#### [YOUR OBJECTIVE]
When you find the line with "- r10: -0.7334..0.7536" among the records below, reproduce it and each line after it exactly, ending with the line with "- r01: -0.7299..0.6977".

(PROVIDED RECORDS begins)

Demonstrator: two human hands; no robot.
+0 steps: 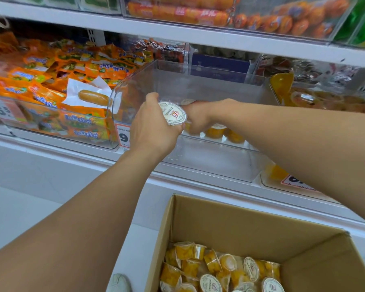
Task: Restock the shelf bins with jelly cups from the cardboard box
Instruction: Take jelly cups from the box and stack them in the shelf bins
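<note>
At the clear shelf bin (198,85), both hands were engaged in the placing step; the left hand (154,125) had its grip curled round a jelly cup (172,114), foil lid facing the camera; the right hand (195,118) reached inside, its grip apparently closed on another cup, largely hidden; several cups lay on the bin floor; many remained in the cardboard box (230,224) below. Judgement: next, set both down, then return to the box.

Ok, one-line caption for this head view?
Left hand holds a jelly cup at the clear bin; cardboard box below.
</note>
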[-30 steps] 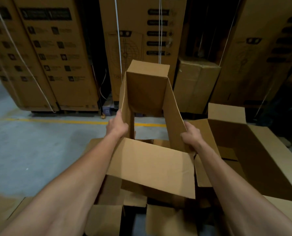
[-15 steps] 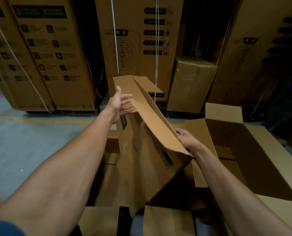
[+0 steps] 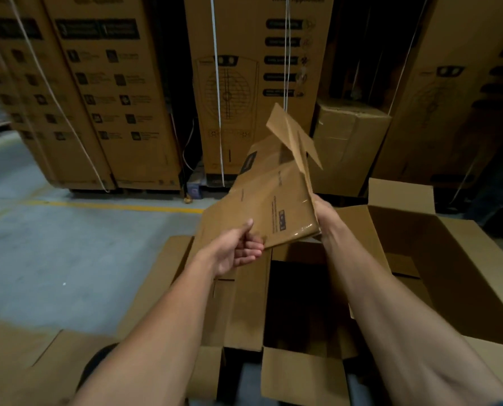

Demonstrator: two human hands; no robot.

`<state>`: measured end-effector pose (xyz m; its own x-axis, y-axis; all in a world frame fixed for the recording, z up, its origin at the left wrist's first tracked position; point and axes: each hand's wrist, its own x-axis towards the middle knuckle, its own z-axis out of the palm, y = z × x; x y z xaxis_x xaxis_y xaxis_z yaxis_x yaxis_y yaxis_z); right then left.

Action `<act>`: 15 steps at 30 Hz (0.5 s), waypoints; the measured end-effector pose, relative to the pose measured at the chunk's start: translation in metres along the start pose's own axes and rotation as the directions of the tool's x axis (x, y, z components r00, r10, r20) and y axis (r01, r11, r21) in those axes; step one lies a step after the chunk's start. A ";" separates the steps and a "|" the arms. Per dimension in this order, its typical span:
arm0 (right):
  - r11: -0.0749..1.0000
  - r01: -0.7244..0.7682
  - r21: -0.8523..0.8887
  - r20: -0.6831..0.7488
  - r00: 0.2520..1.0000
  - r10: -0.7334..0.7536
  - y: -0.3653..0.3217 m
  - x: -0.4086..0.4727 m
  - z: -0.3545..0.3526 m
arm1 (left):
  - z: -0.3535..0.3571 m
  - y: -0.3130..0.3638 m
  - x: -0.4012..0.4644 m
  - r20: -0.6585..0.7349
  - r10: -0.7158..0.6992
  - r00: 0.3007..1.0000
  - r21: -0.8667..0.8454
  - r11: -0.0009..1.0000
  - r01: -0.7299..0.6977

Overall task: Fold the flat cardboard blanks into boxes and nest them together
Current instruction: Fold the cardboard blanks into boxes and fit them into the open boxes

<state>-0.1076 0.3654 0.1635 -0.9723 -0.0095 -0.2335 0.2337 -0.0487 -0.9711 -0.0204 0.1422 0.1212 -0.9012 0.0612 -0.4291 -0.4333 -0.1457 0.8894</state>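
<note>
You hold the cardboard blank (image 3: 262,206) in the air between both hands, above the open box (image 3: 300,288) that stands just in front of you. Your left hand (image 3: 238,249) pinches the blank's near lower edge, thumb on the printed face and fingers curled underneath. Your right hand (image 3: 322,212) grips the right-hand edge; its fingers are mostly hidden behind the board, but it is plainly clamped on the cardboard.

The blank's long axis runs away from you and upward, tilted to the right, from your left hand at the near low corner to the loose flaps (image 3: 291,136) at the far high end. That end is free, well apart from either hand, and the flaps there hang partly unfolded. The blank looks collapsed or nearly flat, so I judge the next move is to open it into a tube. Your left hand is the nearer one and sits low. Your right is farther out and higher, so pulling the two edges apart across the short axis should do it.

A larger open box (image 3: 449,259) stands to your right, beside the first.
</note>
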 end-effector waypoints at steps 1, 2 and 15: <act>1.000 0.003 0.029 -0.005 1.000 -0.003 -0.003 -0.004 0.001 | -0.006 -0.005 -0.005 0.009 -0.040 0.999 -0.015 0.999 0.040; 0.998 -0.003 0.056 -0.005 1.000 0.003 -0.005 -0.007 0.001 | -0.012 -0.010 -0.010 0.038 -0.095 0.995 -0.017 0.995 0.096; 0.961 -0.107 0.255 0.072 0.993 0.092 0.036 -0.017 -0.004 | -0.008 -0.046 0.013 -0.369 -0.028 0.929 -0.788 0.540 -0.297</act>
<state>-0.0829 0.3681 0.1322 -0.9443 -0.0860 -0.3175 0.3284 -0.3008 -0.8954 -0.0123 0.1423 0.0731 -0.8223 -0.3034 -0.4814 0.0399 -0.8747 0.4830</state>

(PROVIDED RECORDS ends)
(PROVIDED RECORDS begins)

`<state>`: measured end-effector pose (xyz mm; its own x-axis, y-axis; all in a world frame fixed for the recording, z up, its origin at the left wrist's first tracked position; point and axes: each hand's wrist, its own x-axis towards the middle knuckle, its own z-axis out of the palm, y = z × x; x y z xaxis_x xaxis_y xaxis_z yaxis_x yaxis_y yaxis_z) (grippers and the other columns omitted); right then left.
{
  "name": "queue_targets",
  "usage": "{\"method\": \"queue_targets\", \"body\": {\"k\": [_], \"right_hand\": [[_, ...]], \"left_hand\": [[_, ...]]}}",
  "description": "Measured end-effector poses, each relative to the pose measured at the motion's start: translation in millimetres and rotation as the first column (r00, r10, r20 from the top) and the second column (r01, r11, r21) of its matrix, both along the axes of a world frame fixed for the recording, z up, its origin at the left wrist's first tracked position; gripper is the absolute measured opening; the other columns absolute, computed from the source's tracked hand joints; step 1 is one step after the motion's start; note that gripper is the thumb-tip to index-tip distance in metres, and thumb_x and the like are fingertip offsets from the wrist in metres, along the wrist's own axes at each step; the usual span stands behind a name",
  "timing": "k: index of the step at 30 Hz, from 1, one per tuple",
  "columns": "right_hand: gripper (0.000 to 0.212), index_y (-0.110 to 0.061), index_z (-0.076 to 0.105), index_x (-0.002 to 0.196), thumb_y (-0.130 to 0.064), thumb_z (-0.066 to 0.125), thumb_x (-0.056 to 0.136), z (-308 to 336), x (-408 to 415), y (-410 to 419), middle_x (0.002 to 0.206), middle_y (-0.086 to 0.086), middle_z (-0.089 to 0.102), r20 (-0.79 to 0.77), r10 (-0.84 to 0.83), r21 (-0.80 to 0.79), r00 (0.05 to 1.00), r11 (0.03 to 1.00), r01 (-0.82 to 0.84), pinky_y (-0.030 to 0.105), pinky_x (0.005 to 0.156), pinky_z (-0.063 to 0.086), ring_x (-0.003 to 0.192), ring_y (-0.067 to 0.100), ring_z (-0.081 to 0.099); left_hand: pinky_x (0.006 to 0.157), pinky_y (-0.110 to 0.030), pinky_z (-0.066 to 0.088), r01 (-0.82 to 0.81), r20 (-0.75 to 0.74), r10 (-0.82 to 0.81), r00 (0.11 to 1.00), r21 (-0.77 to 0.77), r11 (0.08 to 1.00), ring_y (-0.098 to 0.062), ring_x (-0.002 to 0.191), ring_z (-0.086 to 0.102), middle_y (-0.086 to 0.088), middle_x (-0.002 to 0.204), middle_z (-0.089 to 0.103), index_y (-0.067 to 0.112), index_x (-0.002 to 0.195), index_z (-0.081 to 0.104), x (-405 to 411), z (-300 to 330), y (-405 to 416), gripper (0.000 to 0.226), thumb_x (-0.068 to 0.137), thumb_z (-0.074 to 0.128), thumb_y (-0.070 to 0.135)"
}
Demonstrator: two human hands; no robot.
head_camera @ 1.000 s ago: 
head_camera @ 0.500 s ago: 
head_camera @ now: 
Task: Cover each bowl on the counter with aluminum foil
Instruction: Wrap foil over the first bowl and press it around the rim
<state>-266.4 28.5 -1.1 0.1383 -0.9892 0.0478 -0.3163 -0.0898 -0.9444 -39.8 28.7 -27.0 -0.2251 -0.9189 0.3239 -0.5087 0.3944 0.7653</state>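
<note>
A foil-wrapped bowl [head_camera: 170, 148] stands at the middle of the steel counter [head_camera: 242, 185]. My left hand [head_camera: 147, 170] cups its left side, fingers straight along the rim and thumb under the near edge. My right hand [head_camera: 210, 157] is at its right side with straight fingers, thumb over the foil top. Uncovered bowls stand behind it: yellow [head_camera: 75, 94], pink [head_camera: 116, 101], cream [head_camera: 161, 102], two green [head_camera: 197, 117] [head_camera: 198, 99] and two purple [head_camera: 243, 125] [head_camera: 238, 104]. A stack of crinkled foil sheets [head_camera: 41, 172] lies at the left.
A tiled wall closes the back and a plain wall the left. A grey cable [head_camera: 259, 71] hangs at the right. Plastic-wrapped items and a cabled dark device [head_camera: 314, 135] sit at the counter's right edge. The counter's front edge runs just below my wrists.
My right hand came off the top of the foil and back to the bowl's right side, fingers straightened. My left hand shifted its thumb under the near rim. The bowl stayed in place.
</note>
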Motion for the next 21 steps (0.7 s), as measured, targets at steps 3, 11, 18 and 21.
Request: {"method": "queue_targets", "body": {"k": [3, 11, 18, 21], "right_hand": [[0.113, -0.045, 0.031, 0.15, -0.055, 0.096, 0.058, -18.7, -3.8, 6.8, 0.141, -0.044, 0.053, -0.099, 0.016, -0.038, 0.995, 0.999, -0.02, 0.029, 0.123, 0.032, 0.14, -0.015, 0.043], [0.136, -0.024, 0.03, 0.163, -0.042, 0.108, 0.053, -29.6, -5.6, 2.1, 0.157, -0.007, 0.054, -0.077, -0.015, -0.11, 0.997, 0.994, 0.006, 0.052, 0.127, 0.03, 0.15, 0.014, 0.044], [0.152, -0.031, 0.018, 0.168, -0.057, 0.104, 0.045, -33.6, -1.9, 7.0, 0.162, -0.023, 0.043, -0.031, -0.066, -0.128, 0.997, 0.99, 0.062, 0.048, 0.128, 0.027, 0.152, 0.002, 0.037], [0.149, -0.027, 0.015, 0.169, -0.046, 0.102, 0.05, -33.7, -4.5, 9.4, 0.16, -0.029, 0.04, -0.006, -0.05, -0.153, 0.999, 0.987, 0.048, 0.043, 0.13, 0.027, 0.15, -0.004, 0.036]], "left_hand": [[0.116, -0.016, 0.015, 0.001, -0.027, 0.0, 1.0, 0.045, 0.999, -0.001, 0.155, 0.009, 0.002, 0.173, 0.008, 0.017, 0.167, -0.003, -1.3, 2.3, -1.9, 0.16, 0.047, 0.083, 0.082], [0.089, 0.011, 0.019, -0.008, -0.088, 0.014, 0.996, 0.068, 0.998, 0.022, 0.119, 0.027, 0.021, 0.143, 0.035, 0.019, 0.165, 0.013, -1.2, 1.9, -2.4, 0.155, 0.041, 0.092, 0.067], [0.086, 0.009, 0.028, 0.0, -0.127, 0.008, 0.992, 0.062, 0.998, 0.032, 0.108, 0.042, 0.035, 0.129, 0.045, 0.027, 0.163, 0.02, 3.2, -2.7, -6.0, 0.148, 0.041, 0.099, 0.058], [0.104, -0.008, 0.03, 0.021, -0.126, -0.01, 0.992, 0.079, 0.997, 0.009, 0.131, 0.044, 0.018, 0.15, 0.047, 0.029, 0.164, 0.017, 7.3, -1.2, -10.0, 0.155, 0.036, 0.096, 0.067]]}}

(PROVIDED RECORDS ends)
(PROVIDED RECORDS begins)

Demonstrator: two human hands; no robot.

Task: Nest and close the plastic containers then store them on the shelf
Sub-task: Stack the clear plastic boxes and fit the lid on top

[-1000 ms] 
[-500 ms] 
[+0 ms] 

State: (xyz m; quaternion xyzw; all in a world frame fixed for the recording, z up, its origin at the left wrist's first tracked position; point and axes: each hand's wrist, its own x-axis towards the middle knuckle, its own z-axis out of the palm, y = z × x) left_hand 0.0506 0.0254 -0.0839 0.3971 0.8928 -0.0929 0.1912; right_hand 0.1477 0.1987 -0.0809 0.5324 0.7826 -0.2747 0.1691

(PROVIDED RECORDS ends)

#### [SOLVED PROBLEM]
  - r10: -0.7334..0.7536
  - y: -0.3653..0.3217 m
  - x: -0.4086..0.4727 m
  - z: -0.3545..0.3526 m
arm1 (left):
  - z: -0.3535..0.3571 m
  - y: -0.3130..0.3638 m
  - x: -0.4012..0.4644 m
  - r20: -0.6585..0.7349
  - r10: -0.7158..0.6992
  - r00: 0.3007..1.0000
  - r21: -0.8667..0.8454
  - r11: -0.0009..1.0000
  - r01: -0.7299..0.6977

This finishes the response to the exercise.